### Records provided

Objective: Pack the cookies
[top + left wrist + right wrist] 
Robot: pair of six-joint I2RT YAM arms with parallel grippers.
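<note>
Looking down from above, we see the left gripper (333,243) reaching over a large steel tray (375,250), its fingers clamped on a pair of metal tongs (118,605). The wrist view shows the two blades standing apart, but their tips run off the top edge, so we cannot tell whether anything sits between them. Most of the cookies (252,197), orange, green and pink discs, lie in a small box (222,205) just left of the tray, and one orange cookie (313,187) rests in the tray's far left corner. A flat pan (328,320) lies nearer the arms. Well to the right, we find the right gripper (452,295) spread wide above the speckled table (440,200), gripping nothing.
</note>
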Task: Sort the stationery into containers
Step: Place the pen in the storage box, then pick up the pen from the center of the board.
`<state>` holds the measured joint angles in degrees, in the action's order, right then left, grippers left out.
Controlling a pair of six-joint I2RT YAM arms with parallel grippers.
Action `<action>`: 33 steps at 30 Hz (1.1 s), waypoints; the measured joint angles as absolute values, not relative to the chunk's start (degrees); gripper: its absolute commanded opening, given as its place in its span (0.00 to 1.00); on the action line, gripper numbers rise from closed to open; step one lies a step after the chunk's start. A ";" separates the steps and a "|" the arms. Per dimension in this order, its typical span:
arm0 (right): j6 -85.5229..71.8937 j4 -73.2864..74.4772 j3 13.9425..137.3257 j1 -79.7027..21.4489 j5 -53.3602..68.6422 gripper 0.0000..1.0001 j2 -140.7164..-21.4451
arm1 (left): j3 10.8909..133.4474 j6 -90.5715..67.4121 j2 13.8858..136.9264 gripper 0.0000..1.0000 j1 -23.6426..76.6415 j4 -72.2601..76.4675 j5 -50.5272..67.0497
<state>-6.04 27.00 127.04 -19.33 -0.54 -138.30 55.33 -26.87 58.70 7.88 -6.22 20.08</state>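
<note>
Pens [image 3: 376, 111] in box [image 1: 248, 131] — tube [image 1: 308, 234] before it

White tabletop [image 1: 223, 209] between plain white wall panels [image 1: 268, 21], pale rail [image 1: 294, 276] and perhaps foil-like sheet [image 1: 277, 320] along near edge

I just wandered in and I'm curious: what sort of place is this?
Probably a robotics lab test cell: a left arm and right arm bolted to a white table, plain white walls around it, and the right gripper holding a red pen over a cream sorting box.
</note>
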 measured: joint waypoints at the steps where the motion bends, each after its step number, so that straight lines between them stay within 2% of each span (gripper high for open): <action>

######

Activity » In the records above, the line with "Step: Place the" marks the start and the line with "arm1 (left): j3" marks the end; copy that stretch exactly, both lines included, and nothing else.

Solution »
Step: Place the pen in the storage box, then pick up the pen from the center of the board.
`<state>` holds the measured joint angles in degrees, in the action's order, right then left, grippers left out.
Controlling a pair of six-joint I2RT YAM arms with parallel grippers.
Action `<action>`: 33 steps at 30 Hz (1.1 s), waypoints; the measured joint angles as absolute values, not relative to the chunk's start (degrees); gripper: its absolute commanded opening, given as its place in its span (0.00 to 1.00); on the action line, gripper numbers rise from closed to open; step one lies a step after the chunk's start. A ";" separates the steps and a "|" the arms. Per dimension in this order, its typical span:
arm0 (right): j6 -85.5229..71.8937 j4 -73.2864..74.4772 j3 13.9425..137.3257 j1 -79.7027..21.4489 j5 -53.3602..68.6422 gripper 0.0000..1.0001 j2 -140.7164..-21.4451
arm1 (left): j3 10.8909..133.4474 j6 -90.5715..67.4121 j2 13.8858..136.9264 gripper 0.0000..1.0000 j1 -23.6426..76.6415 j4 -72.2601..76.4675 j5 -50.5272..67.0497

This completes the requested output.